Der Energiekonzern E.on hat nach einem Gerichtsurteil keinen Anspruch auf Schadensersatz wegen des Atomausstiegs in Deutschland. Das Landgericht Hannover wies eine Klage des Unternehmens ab.

E.on hatte knapp 380 Millionen Euro Schadensersatz für die Stilllegung der Atomreaktoren Isar 1 und Unterweser verlangt. Nach der Katastrophe von Fukushima im März 2011 hatte die Bundesregierung mit den Ministerpräsidenten der Länder ein dreimonatiges Moratorium für die ältesten deutschen Blöcke vereinbart. Kurz danach wurde das endgültige Aus für zunächst acht Kraftwerke und ein  Ausstiegsszenario für die übrigen Anlagen bis Ende 2022 beschlossen. E.on sah sich bei Isar 1 und Unterweser enteignet und verlangte vom Bund und den Ländern Bayern und Niedersachsen eine Entschädigung.

"Ich erwarte Gerechtigkeit", hatte Konzernchef Johannes Teyssen im Frühjahr zu den Atomklagen zur Vorlage seiner Jahreszahlen gesagt. Diese waren – nicht zuletzt wegen der Energiewende – tiefrot.

Doch in der mündlichen Verhandlung Ende April hatte der Vorsitzende Richter in Hannover, Martin Schulz, Zweifel an der Argumentation von E.on geäußert. Schließlich habe sich der Konzern 2011 gegen die möglicherweise rechtswidrigen Staatsauflagen nicht gewehrt. Wer nicht klage, könne nicht nachträglich Schadenersatz verlangen, sagte Schulz. An genau diesem Argument war bereits eine Klage des EnBW-Konzerns gescheitert.

In früheren Verfahren zu dem 2011 verhängten Atommoratorium waren die Gerichte den Konzernen wenig entgegengekommen: In Essen korrigierte das Gericht Ende 2015 den Schadenersatzanspruch von RWE noch vor der Entscheidung deutlich nach unten, in Bonn kassierte der EnBW-Konzern im Februar 2016 sogar eine glatte Abweisung.

Alle Kläger stützten sich auf eine Entscheidung des hessischen Verwaltungsgerichtshofes von Anfang 2013. Das Gericht hatte das Moratorium für die beiden RWE-Kraftwerksblöcke von Biblis an der Bergstraße für rechtswidrig erklärt – unter anderem, weil RWE vor der Entscheidung nicht ordnungsgemäß angehört worden sei. Die Entscheidung wurde vom Bundesverwaltungsgericht bestätigt.

Beobachter zweifeln, ob wirklich Geld fließt

Zudem läuft ein Verfahren vor dem Bundesverfassungsgericht. Mitte März dieses Jahres wurde eine Grundsatzklage von E.on, RWE und Vattenfall gegen den schnellen Atomausstieg vor dem Bundesverfassungsgericht verhandelt. Falls Karlsruhe ihnen recht gibt, könnten Zivilrechtsverfahren mit Forderungen in zweistelliger Milliardenhöhe folgen.

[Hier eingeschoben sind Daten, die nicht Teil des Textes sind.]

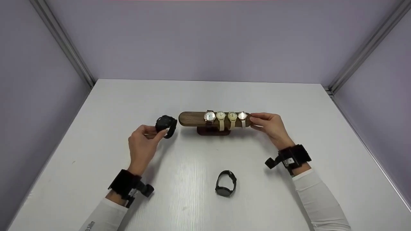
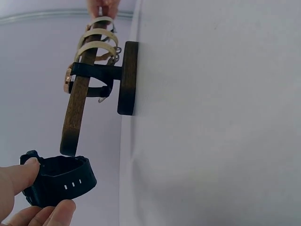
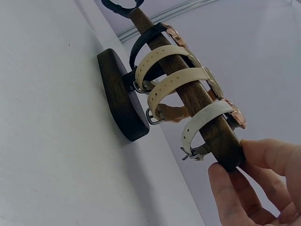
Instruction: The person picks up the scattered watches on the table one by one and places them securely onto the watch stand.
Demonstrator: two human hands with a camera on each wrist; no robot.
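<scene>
Black watch (image 1: pixel 166 125) pinched in left hand (image 1: pixel 143 146), right hand (image 1: pixel 269 125) gripping wooden stand (image 1: pixel 192 118)

**Watches at the wooden stand**

The left hand (image 1: pixel 143 146) is pinching a black watch (image 1: pixel 166 125) just off the stand's (image 1: pixel 192 118) near end. The right hand (image 1: pixel 269 125) is gripping the stand's other end, its fingertips touching beside the nearest of four watches (image 1: pixel 225 116) strapped there. Another black watch (image 1: pixel 225 183) is lying on the table (image 1: pixel 321 128), between both wrists.
</scene>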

Allerdings bezweifeln einige Beobachter, dass es am Ende selbst bei einem Sieg der Konzerne wirklich zu Zahlungen kommt. Denn es steht der milliardenschwere Atomausstieg an und die Industrie will dringend die kaum kalkulierbaren Lasten für die Endlagerung loswerden.

Nach dem Vorschlag der Atomkommission von Ende April sollen E.on, RWE, Vattenfall und EnBW dafür insgesamt 23,3 Milliarden Euro in einen Fonds überweisen. Derzeit wird über die Details gerungen. Beobachter vermuten, dass es in dem Milliardenpoker auch darum gehen könnte, dass die Industrie alle ihre Klagen gegen den Atomausstieg fallen lässt.